Data supplied: Begin

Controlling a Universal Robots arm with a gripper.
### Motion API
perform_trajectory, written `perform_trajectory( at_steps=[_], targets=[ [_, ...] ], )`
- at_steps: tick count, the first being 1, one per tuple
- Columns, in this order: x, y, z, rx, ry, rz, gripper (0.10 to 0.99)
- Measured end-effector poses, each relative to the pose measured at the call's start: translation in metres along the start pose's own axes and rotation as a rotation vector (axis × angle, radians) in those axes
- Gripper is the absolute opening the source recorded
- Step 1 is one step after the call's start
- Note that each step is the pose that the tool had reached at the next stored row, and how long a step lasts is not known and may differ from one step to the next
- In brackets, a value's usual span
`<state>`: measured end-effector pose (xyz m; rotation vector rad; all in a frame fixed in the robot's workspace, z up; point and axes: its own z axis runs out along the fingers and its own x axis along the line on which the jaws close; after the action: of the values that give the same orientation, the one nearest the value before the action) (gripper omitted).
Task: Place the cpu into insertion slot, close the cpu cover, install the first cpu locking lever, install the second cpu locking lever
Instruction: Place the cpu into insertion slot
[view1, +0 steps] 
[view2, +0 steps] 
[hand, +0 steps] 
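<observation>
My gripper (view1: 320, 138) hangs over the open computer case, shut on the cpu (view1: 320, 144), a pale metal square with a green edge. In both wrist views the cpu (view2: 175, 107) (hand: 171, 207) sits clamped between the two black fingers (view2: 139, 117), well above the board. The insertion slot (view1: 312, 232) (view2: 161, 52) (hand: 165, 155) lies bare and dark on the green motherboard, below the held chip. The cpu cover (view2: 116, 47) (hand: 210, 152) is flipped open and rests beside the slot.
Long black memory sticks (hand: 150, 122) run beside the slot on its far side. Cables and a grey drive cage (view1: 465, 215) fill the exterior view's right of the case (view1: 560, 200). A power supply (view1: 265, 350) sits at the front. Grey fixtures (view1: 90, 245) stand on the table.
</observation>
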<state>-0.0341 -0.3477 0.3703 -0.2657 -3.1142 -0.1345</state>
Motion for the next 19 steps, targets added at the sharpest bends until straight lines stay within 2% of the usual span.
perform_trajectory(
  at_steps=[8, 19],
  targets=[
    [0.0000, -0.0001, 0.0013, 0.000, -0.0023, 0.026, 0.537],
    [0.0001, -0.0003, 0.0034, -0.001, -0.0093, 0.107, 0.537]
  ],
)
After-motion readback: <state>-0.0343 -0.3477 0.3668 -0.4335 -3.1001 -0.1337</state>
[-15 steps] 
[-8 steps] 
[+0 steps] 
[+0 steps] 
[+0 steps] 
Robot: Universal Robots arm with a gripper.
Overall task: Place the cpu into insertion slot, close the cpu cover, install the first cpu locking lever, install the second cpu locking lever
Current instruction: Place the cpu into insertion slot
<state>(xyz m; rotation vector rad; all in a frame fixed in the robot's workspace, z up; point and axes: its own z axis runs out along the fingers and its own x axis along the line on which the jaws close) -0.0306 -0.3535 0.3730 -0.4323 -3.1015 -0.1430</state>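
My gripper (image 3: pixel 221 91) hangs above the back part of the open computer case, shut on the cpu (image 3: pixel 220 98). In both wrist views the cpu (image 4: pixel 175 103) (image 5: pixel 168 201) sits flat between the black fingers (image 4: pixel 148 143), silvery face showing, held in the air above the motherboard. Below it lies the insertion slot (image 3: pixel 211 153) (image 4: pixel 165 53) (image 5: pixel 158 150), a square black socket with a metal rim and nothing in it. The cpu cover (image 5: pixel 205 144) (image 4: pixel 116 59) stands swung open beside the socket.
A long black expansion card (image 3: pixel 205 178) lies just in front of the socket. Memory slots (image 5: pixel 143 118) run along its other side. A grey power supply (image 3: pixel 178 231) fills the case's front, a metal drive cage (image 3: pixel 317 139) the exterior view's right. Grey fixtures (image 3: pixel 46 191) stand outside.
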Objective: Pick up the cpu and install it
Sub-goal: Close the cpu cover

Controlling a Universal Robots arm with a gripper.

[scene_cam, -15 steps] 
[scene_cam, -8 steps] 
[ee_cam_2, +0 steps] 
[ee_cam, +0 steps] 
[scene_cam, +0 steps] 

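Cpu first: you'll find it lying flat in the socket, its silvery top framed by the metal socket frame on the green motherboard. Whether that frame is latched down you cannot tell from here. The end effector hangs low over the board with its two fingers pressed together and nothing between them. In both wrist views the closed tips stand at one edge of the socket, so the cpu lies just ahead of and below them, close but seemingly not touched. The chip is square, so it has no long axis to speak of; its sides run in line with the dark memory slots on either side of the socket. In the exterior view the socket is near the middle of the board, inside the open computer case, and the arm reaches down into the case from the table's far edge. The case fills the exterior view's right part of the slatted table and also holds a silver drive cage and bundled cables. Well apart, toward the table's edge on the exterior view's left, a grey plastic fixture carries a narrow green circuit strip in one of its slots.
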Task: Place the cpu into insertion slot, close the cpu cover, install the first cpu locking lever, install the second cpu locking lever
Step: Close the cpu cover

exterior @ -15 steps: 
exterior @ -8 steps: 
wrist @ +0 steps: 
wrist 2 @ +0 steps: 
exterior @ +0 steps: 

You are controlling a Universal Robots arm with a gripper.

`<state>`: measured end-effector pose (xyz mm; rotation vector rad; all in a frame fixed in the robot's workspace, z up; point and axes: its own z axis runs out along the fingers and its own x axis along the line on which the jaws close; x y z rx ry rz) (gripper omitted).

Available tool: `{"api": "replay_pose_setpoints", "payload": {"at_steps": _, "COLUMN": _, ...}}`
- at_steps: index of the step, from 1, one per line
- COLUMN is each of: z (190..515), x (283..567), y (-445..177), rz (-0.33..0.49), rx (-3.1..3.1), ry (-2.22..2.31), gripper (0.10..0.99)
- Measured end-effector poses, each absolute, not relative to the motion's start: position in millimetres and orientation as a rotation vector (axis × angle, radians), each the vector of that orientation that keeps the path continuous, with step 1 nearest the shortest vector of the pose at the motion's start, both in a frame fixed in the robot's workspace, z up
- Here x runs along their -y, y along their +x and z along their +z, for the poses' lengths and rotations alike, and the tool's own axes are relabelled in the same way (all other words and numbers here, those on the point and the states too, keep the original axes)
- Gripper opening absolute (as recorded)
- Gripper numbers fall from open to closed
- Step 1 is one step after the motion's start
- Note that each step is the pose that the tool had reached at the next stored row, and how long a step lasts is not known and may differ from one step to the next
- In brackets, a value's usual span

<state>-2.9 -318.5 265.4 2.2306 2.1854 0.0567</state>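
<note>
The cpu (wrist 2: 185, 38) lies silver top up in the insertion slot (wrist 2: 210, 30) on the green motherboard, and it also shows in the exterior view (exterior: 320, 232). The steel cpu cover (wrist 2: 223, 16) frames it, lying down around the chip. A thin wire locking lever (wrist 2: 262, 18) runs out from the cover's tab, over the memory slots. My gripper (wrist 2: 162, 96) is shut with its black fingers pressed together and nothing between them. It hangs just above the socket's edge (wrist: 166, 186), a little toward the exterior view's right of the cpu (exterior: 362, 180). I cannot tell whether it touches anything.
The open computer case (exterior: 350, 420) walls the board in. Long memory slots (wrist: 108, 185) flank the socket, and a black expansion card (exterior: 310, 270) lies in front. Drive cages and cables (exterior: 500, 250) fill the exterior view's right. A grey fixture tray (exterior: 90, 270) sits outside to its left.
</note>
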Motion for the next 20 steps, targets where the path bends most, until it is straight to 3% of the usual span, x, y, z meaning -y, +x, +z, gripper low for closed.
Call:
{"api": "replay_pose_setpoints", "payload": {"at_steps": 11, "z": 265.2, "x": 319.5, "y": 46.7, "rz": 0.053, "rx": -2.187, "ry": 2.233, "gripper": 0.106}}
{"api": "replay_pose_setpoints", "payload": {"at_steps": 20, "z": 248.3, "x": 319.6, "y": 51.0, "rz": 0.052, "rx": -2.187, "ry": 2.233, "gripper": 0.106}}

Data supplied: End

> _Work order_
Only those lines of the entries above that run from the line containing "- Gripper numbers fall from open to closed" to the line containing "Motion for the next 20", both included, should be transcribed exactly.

> _Output of the exercise_
- Gripper numbers fall from open to closed
- Step 1 is one step after the motion's start
- Note that each step is the pose that the tool had reached at the next stored row, and how long a step lasts is not known and may differ from one step to the next
- In brackets, a value's usual span

<state>-2.9 -318.5 265.4 2.2306 2.1854 0.0567</state>
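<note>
The cpu (wrist 2: 185, 38) lies silver top up in the insertion slot (wrist 2: 210, 30) on the green motherboard, and it also shows in the exterior view (exterior: 320, 232). The steel cpu cover (wrist 2: 223, 16) frames it, lying down around the chip. A thin wire locking lever (wrist 2: 262, 18) runs out from the cover's tab, over the memory slots. My gripper (wrist 2: 162, 96) is shut with its black fingers pressed together and nothing between them. It hangs just above the socket's edge (wrist: 166, 186), a little toward the exterior view's right of the cpu (exterior: 362, 180). I cannot tell whether it touches anything.
The open computer case (exterior: 350, 420) walls the board in. Long memory slots (wrist: 108, 185) flank the socket, and a black expansion card (exterior: 310, 270) lies in front. Drive cages and cables (exterior: 500, 250) fill the exterior view's right. A grey fixture tray (exterior: 90, 270) sits outside to its left.
</note>
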Motion for the next 20 steps, targets where the path bends most, until it is straight to 3% of the usual span, x, y, z meaning -y, +x, +z, gripper low for closed.

Nothing remains to be done in this exercise.